- Directions:
Beginning with the first line, return the material verbatim and without pictures.

*** Available data Section Begins ***

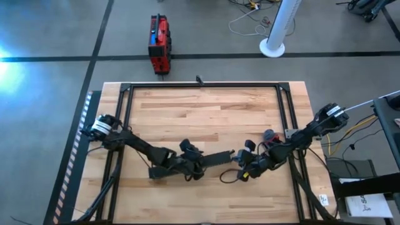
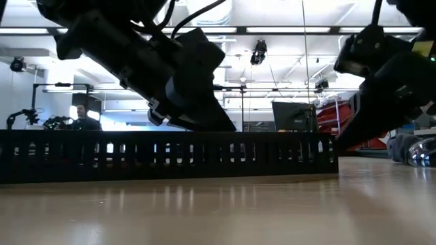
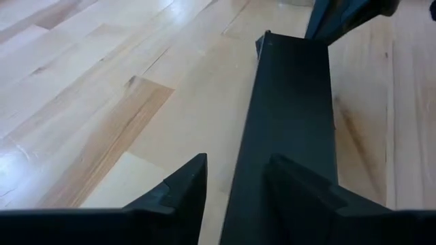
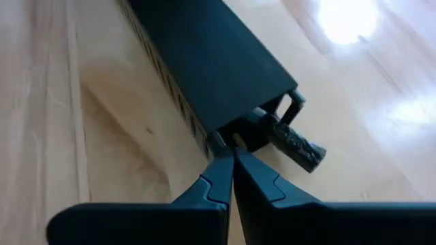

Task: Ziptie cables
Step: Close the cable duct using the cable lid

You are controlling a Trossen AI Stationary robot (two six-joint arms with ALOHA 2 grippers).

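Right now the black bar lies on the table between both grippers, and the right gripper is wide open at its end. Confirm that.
Not quite. The right gripper is shut, not wide open: the right wrist view shows its fingers pressed together at the end of the black bar. The rest stands: the bar lies on the table between both grippers, the left gripper at its other end.

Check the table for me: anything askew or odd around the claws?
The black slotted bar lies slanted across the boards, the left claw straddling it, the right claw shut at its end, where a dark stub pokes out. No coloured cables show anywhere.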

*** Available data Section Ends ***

- Exercise response:
Task: Ziptie cables
Step: Close the cable duct using the cable lid

You are controlling a Trossen AI Stationary robot (two six-joint arms with ALOHA 2 grippers).

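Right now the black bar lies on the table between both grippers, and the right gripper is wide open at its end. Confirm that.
Not quite. The right gripper is shut, not wide open: the right wrist view shows its fingers pressed together at the end of the black bar. The rest stands: the bar lies on the table between both grippers, the left gripper at its other end.

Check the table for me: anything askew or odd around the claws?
The black slotted bar lies slanted across the boards, the left claw straddling it, the right claw shut at its end, where a dark stub pokes out. No coloured cables show anywhere.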

No additional output is expected for this exercise.